» **YOUR GOAL**: Examine each line of the data, and copy the ones containing "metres".
[Start of section]
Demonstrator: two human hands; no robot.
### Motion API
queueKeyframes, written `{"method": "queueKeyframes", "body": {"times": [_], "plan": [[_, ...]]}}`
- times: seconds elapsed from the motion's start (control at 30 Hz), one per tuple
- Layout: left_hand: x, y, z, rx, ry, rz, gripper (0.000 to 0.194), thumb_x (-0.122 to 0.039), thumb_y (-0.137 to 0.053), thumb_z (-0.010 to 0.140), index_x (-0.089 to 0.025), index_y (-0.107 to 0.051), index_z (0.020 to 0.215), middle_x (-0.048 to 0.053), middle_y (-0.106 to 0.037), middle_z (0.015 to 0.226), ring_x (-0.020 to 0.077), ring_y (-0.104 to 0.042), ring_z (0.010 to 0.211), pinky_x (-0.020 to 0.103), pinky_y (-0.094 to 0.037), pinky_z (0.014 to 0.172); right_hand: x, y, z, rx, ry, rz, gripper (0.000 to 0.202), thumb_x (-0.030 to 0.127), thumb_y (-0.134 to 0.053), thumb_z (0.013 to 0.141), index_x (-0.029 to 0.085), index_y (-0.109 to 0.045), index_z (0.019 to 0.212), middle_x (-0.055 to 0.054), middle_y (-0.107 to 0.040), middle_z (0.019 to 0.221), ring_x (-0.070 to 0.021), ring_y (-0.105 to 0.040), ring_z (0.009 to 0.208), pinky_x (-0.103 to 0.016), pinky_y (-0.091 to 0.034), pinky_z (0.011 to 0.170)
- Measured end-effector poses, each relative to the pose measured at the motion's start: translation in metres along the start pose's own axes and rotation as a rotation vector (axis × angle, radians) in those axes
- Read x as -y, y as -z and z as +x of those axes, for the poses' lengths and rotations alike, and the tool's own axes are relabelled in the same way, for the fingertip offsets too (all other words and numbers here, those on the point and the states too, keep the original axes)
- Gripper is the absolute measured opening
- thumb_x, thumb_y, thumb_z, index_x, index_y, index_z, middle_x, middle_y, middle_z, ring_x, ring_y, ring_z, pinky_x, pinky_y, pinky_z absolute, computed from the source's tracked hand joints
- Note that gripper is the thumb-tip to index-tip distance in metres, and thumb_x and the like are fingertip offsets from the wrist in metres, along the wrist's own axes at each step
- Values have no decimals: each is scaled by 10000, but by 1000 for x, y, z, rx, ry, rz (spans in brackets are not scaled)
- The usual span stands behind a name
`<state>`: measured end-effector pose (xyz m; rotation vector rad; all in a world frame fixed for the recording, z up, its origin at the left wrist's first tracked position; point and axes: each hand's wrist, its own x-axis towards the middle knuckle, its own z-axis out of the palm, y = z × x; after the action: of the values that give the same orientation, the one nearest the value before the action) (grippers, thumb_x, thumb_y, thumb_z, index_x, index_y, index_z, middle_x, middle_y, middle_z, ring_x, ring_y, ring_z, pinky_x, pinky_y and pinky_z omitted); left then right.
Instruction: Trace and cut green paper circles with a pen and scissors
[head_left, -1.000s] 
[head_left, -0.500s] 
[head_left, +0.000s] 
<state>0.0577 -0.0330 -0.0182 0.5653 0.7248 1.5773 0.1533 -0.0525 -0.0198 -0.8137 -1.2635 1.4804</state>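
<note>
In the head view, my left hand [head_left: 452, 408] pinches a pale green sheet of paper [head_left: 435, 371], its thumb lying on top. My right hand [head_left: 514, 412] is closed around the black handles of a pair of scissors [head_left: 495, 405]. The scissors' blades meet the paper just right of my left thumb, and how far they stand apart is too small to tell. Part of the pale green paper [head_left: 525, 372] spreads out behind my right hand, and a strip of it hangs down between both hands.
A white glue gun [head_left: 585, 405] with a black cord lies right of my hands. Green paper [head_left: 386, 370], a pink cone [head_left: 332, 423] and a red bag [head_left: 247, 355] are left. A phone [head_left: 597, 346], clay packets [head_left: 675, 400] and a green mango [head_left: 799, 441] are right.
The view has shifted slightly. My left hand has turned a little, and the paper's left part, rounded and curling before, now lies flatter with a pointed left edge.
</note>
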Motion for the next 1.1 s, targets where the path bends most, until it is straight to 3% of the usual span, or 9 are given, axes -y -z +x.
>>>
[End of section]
» **WORKED SOLUTION**:
- Measured end-effector poses, each relative to the pose measured at the motion's start: translation in metres along the start pose's own axes and rotation as a rotation vector (axis × angle, radians) in those axes
- Note that gripper is the thumb-tip to index-tip distance in metres, and thumb_x and the like are fingertip offsets from the wrist in metres, along the wrist's own axes at each step

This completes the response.